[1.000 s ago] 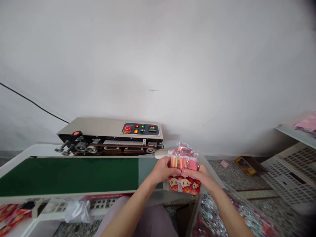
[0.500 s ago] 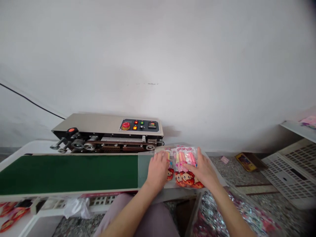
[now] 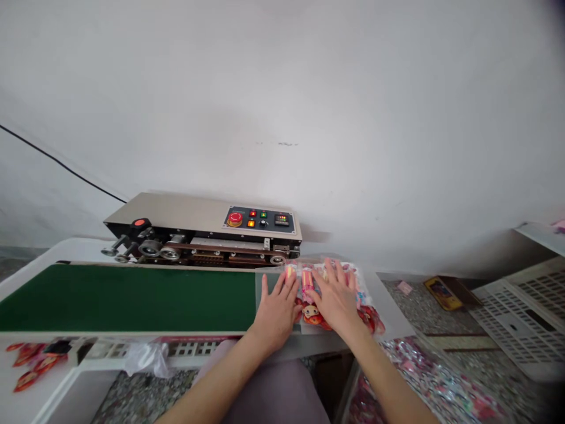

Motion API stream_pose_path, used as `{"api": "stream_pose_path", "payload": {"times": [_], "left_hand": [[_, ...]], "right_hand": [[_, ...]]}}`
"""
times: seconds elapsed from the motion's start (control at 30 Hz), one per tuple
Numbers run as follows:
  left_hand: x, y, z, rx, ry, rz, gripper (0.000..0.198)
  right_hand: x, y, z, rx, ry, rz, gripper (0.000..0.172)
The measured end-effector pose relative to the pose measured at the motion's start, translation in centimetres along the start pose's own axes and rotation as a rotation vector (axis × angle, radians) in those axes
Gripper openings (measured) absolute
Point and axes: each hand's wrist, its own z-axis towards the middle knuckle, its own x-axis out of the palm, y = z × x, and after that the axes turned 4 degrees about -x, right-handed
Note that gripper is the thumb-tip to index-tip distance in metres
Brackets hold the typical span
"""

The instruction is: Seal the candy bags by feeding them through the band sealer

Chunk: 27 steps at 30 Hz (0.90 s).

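Observation:
Clear plastic packets [image 3: 310, 314] with pink and yellow sticks and red-haired cartoon figures lie in a row at the right end of the green conveyor belt [image 3: 145, 300]. My left hand [image 3: 276, 312] rests with fingers spread over the leftmost packet, partly covering it. On the packets to the right, my right hand [image 3: 335, 297] lies flat with its fingers apart. Both hands press from above and neither is closed round anything. Behind the belt stands a band sealing machine [image 3: 198, 227] with a lit control panel [image 3: 260, 219].
Under my right arm is a large clear bag [image 3: 432, 383] of shiny pink packets. A white plastic crate [image 3: 521, 318] and an open box [image 3: 450, 294] are on the floor at right. Red cartoon packets [image 3: 37, 362] lie at lower left, near crumpled clear plastic [image 3: 148, 358].
My right hand has moved left and flattened over the packets; its fingers were at their right side before. My left hand's fingers have spread. The view has shifted slightly.

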Motion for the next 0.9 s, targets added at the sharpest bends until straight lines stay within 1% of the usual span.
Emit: {"api": "stream_pose_path", "payload": {"times": [0.1, 0.17, 0.27, 0.33, 0.37, 0.4, 0.5, 0.53, 0.57, 0.63, 0.7, 0.83, 0.9], "left_hand": [[-0.5, 1.0, -0.5, -0.022, -0.001, 0.017, 0.052], [-1.0, 1.9, -1.0, -0.037, 0.007, 0.033, 0.051], [-2.4, 2.7, -1.2, -0.111, 0.011, 0.073, 0.049], [-3.3, 2.5, -0.9, -0.169, 0.006, 0.100, 0.048], [-3.5, 2.0, -0.7, -0.160, 0.007, 0.099, 0.048], [-3.5, 1.5, -0.3, -0.111, 0.011, 0.084, 0.048], [-2.6, -0.1, 0.7, 0.145, 0.036, 0.002, 0.052], [-2.1, -0.5, 0.9, 0.201, 0.045, -0.014, 0.053], [-1.7, -0.6, 1.0, 0.224, 0.051, -0.017, 0.054], [-1.0, -0.3, 0.9, 0.204, 0.057, 0.008, 0.056], [-0.7, 0.4, 0.4, 0.175, 0.045, 0.050, 0.056], [-1.0, 2.0, -0.7, 0.118, -0.004, 0.115, 0.055], [-1.2, 2.8, -1.3, 0.082, -0.015, 0.140, 0.054]], "right_hand": [[0.0, 0.9, 0.5, 0.003, 0.039, 0.035, 0.049], [-0.4, 0.9, 0.7, -0.005, 0.054, 0.045, 0.049], [-1.4, -0.2, 0.5, -0.005, 0.047, 0.045, 0.043], [-1.9, -1.2, 0.1, 0.008, 0.022, 0.037, 0.040], [-2.0, -1.7, -0.1, 0.014, 0.011, 0.030, 0.040], [-1.9, -2.1, -0.4, 0.015, 0.004, 0.021, 0.041], [-1.5, -2.9, -1.4, -0.004, 0.011, -0.006, 0.044], [-1.3, -3.0, -1.7, -0.010, 0.014, -0.012, 0.044], [-1.2, -2.9, -1.9, -0.014, 0.013, -0.016, 0.044], [-0.8, -2.6, -2.1, -0.021, 0.001, -0.018, 0.046], [-0.4, -1.7, -1.8, -0.034, -0.006, -0.005, 0.047], [0.2, 1.7, 0.2, -0.048, 0.031, 0.086, 0.043], [0.1, 3.0, 1.3, -0.033, 0.038, 0.148, 0.044]]}}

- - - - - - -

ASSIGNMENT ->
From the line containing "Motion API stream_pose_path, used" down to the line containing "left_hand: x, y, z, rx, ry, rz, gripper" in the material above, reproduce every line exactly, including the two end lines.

RESPONSE ->
Motion API stream_pose_path, used as `{"api": "stream_pose_path", "payload": {"times": [_], "left_hand": [[_, ...]], "right_hand": [[_, ...]]}}`
"""
times: seconds elapsed from the motion's start (control at 30 Hz), one per tuple
Numbers run as follows:
  left_hand: x, y, z, rx, ry, rz, gripper (0.000..0.198)

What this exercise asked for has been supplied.